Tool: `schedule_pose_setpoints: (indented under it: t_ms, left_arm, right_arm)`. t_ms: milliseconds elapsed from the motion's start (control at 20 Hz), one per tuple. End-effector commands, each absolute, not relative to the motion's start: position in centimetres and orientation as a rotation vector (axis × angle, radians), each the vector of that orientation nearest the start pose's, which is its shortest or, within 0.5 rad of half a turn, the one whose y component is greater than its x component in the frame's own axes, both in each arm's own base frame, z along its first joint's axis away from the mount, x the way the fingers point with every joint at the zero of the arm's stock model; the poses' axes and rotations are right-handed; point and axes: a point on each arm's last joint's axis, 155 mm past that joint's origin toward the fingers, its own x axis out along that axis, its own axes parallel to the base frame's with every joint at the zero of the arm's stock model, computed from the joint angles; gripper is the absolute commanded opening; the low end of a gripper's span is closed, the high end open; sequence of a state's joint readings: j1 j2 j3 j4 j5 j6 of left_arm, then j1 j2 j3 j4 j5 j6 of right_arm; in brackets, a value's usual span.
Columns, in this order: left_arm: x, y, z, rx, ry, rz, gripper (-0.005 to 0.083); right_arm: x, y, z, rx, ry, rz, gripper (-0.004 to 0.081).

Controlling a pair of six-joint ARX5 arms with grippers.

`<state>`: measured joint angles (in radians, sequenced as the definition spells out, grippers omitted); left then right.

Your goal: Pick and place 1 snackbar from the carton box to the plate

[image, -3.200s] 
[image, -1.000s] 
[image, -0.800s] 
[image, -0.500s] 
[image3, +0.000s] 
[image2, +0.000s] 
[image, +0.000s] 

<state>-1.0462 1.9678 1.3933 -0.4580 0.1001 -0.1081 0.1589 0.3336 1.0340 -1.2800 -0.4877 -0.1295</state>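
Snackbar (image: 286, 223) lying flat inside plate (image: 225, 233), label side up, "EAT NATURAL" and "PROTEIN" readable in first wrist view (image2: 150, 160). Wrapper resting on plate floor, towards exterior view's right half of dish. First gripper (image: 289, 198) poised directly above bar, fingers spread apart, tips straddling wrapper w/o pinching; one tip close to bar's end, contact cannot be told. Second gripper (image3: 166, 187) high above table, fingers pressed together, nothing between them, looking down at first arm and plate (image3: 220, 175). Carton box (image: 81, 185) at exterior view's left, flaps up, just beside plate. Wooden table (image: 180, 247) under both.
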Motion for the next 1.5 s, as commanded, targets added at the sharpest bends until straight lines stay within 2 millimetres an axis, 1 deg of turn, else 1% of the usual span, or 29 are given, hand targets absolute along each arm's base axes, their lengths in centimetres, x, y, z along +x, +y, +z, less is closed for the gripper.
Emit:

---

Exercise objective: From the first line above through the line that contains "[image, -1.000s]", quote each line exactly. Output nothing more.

Finished exercise:
Tool: `schedule_pose_setpoints: (indented under it: t_ms, left_arm, right_arm)`. t_ms: milliseconds elapsed from the motion's start (control at 20 Hz), one per tuple. End-effector commands, each absolute, not relative to the motion's start: position in centimetres and orientation as a rotation vector (axis × angle, radians), each the vector of that orientation nearest the start pose's, which is its shortest or, within 0.5 rad of half a turn, the one whose y component is greater than its x component in the frame's own axes, both in each arm's own base frame, z along its first joint's axis away from the mount, x the way the fingers point with every joint at the zero of the arm's stock model; the poses' axes and rotations are right-handed; point and axes: a point on each arm's last joint's axis, 155 mm past that joint's origin toward the fingers, its own x axis out along that axis, its own axes parallel to the base frame's with every joint at the zero of the arm's stock model, computed from the joint angles; gripper is the absolute commanded opening; the low end of a gripper's span is closed, the high end open; sequence of a state's joint readings: j1 j2 j3 j4 j5 j6 of left_arm, then j1 j2 j3 j4 j5 j6 of right_arm; in brackets, a value's usual span.
Columns, in this order: left_arm: x, y, z, rx, ry, rz, gripper (-0.005 to 0.083); right_arm: x, y, z, rx, ry, rz, gripper (-0.004 to 0.081).

Controlling a pair of six-joint ARX5 arms with grippers.

`<state>`: measured joint angles (in radians, sequenced as the definition spells out, grippers omitted); left then right.

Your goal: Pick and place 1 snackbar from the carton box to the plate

[image, -3.200s] 
[image, -1.000s] 

Nothing further is required of the output.